Really? Interesting, didn't know people actually try to get high from this stuff. Nevertheless, even though it is for good reasons they leave an odor in my office, and well I feel like just throwing them away and use something else to blow dust, but there is really no other option is there?


----------



## Corday (Mar 3, 2010)

I buy the 3M version by the case and never noticed an odor. I read the cautions and it looks like prolonged breathing could be a problem.


----------



## gcavan (Aug 13, 2009)

For the cost of a few months supply of canned air:
Amazon.com: Metro Vacuum ED500 DataVac 500-Watt 0.75-HP Electric Duster 120 volt: Home Improvement

Probably a bit noisy, but no more so than a vaccuum cleaner.


----------



## Corday (Mar 3, 2010)

gcavan said:


> For the cost of a few months supply of canned air:
> Amazon.com: Metro Vacuum ED500 DataVac 500-Watt 0.75-HP Electric Duster 120 volt: Home Improvement
> 
> Probably a bit noisy, but no more so than a vaccuum cleaner.


It looks like it could be held at a downward angle which would be a big advantage over the cans.


----------



## Old Rich (May 31, 2007)

That is the duster I use . . it works great!


----------



## WereBo (Apr 5, 2008)

The only way to deal with compressed-air smells is to take the bits outside, it also means the dust doesn't settle back where it was removed from.


----------



## JimE (Apr 16, 2009)

I have that model as well sitting in my closet. It was a temporary solution while I was without an air compressor. It works pretty good. And as noted, cleaning anything in the room in which it's used just spreads the dust and dirt throughout the room. Which not only makes a mess in the room (and air), it will just get sucked back up by the hardware being cleaned.


----------



## freddiebox (Apr 18, 2015)

gcavan said:


> For the cost of a few months supply of canned air:
> Amazon.com: Metro Vacuum ED500 DataVac 500-Watt 0.75-HP Electric Duster 120 volt: Home Improvement
> 
> Probably a bit noisy, but no more so than a vaccuum cleaner.

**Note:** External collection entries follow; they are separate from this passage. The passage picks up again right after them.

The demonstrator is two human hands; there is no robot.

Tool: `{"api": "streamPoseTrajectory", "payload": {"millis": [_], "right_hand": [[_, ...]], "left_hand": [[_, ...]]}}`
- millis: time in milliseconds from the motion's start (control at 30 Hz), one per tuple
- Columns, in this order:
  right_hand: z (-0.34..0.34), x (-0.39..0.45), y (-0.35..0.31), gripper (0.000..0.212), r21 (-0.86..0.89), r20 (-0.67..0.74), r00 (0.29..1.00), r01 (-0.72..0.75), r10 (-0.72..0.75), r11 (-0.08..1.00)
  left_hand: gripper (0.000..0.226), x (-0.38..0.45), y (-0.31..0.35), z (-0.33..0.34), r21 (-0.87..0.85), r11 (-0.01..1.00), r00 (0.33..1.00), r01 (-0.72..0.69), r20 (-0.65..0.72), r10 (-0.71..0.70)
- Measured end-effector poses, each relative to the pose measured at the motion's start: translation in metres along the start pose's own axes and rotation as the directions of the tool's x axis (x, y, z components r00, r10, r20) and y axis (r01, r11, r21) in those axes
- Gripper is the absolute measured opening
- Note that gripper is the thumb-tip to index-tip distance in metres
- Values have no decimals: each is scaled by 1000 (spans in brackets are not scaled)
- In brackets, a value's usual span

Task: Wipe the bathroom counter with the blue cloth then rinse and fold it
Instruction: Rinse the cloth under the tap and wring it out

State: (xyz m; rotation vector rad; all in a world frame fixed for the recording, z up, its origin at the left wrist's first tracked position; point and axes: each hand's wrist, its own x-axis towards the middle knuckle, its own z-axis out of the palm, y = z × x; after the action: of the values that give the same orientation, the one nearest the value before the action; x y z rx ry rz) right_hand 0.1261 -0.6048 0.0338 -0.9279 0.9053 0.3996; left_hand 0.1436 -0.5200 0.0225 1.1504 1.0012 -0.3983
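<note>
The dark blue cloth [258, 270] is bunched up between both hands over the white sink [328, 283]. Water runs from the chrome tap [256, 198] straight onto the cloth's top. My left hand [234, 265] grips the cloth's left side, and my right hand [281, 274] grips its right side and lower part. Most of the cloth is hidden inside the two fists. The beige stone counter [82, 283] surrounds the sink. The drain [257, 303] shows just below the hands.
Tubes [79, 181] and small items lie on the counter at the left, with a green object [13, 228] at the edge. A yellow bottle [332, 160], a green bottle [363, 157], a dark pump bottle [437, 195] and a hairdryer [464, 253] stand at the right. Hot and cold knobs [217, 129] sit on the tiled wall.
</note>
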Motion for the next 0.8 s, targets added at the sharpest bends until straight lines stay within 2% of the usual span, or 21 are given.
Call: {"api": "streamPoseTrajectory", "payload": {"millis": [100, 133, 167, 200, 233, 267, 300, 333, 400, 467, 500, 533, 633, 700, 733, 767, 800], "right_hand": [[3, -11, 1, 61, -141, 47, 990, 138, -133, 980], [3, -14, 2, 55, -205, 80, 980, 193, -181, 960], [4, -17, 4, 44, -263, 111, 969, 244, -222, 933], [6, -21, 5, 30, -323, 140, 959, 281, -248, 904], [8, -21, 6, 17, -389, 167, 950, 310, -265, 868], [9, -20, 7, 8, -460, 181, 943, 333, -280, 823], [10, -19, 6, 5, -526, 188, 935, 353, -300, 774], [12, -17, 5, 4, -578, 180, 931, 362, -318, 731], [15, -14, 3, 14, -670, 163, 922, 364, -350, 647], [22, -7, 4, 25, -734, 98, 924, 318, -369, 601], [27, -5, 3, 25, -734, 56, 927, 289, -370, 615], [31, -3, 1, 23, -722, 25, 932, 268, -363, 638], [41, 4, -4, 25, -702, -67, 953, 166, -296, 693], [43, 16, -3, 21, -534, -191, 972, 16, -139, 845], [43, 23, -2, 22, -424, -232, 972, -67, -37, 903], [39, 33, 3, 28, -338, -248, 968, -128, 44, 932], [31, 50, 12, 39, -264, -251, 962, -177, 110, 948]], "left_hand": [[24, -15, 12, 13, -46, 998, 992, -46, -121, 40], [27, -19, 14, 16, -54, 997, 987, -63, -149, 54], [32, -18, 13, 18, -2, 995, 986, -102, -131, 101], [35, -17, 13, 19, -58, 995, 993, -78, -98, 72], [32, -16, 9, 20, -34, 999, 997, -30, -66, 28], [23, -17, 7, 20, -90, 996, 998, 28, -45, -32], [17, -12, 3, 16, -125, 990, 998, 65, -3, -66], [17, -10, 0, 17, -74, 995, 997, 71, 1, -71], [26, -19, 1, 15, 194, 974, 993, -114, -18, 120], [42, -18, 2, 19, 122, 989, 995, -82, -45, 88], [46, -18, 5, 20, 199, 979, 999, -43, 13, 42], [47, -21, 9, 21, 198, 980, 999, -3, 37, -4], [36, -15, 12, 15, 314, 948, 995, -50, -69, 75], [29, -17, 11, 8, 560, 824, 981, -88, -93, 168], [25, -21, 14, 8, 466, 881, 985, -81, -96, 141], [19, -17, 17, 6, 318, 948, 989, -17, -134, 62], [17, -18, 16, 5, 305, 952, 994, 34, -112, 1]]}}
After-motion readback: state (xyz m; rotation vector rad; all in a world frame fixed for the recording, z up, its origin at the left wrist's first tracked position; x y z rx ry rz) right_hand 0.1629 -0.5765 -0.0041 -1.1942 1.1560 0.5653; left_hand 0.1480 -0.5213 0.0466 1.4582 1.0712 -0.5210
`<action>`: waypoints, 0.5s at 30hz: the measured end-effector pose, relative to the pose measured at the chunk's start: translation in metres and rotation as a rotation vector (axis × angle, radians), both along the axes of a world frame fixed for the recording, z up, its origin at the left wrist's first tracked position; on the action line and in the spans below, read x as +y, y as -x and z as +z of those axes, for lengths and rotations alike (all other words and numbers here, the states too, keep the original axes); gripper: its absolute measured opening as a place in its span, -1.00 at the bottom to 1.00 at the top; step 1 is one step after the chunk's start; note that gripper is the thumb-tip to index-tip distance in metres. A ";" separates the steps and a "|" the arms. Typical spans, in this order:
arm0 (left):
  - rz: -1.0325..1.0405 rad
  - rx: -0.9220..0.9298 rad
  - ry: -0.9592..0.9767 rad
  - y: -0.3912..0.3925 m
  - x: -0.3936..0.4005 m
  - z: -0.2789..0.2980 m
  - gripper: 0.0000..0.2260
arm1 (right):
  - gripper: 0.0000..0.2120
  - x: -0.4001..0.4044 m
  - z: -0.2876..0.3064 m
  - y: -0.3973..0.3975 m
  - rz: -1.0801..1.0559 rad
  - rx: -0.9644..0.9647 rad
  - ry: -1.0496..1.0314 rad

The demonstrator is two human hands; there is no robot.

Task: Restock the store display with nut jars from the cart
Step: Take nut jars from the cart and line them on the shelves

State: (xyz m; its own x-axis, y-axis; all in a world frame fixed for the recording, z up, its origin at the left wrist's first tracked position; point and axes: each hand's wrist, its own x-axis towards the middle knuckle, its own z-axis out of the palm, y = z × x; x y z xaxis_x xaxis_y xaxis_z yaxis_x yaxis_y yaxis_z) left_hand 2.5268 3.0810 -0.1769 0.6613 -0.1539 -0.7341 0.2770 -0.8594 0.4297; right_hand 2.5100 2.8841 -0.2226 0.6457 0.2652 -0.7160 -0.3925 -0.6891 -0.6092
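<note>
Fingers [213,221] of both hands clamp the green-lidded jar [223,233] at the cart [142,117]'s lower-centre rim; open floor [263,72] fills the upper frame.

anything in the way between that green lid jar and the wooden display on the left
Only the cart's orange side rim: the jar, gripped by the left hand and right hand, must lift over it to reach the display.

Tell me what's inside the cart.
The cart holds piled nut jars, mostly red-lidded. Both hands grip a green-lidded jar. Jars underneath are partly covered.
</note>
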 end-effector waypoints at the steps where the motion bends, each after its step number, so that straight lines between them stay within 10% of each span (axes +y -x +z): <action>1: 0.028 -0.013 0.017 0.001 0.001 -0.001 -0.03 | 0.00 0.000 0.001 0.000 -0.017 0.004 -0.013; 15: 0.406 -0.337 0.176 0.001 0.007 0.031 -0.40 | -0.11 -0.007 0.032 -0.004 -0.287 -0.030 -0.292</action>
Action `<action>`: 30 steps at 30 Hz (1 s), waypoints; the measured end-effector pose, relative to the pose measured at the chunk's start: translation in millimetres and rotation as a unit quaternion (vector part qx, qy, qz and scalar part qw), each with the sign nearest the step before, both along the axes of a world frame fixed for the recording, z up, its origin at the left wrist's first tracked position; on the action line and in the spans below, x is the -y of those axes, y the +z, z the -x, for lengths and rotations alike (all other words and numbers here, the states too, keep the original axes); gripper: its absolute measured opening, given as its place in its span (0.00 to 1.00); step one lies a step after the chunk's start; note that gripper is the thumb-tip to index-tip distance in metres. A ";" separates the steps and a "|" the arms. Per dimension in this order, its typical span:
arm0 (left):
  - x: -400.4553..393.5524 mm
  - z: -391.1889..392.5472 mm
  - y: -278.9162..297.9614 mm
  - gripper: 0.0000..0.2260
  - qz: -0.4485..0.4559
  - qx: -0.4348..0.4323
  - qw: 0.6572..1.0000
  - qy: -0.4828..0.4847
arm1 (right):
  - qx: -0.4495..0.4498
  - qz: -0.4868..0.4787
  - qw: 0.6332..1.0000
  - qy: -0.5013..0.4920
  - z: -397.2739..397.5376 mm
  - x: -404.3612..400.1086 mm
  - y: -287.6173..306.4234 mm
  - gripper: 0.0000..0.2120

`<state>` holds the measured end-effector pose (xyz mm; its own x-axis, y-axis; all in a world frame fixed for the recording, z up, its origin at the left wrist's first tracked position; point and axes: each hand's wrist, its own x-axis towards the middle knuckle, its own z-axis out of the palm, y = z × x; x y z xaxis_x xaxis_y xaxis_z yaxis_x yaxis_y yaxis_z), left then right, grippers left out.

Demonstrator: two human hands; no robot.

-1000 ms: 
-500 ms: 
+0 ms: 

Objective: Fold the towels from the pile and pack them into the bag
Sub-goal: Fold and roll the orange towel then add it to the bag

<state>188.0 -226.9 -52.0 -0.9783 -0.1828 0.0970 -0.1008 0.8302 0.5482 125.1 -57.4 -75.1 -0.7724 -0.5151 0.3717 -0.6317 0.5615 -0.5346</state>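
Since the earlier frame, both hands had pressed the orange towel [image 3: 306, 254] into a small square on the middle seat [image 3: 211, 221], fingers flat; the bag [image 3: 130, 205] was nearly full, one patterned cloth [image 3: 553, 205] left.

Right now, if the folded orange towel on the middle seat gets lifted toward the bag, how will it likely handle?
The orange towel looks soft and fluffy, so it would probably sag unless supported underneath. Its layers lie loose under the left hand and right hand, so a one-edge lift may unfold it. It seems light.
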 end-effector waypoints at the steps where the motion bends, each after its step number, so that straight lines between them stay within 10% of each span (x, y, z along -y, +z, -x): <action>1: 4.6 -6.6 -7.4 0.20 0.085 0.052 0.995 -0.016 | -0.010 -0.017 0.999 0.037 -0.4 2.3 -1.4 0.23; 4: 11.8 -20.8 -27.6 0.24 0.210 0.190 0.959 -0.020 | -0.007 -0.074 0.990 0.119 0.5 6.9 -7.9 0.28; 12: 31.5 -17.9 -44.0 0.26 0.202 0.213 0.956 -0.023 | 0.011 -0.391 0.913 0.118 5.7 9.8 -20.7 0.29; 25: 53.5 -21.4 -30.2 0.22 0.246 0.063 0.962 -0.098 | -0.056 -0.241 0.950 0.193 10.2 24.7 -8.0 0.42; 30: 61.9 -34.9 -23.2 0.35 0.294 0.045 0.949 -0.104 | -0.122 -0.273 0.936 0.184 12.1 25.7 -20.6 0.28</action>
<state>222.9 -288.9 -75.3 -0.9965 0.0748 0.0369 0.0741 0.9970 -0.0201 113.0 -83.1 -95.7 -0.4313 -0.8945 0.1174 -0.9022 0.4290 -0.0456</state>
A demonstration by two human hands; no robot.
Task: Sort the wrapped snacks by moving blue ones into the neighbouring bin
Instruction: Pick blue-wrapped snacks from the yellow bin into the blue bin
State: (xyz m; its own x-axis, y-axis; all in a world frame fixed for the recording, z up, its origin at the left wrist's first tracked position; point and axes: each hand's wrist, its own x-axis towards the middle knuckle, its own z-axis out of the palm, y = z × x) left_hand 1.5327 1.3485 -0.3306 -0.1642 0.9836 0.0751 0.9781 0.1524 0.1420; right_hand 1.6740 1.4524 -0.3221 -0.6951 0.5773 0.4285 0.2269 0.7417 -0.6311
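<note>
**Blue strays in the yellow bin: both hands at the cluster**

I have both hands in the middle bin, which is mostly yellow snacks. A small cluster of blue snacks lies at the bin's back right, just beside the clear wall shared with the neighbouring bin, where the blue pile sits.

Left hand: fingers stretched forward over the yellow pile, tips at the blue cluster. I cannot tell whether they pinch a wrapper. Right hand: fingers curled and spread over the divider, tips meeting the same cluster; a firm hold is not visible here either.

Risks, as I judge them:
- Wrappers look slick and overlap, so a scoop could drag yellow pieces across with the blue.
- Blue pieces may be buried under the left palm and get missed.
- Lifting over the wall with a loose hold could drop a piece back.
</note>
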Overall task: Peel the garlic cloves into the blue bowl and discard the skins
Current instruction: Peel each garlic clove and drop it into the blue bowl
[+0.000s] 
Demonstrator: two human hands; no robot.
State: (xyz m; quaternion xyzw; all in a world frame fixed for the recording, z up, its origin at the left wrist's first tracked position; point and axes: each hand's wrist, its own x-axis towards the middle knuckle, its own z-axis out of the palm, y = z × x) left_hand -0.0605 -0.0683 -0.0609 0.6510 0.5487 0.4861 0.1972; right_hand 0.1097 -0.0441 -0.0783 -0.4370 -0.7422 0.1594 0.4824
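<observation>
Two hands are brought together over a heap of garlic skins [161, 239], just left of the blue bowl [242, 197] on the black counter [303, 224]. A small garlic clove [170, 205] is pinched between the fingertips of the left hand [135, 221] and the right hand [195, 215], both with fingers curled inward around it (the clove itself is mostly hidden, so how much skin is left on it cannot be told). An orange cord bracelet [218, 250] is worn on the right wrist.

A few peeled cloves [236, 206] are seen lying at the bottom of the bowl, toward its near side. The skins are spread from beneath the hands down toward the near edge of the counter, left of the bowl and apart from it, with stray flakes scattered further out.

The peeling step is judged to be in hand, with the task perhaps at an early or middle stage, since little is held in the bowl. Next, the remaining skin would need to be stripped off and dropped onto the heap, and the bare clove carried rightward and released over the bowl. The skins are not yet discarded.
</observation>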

That looks interesting. I don't care if it makes the sound of a V8 engine, I just want to escape the smell of the gas cans. Just got to find a company marketing it in Sweden, or nearby, as I don't use Amazon.


----------



## Corday (Mar 3, 2010)

Sorry freddiebox. This statement is from the manufacturer's site. 

NOT FOR USE IN 220 VOLT/ 50 Hz COUNTRIES INCLUDING EUROPE, UK, AUSTRALIA, MIDDLE EAST, ETC.


----------



## joeten (Dec 4, 2008)

Version here should work in the EU and UK Electric Computer Duster Computer, 3 lbs, White: Amazon.co.uk: DIY & Tools


----------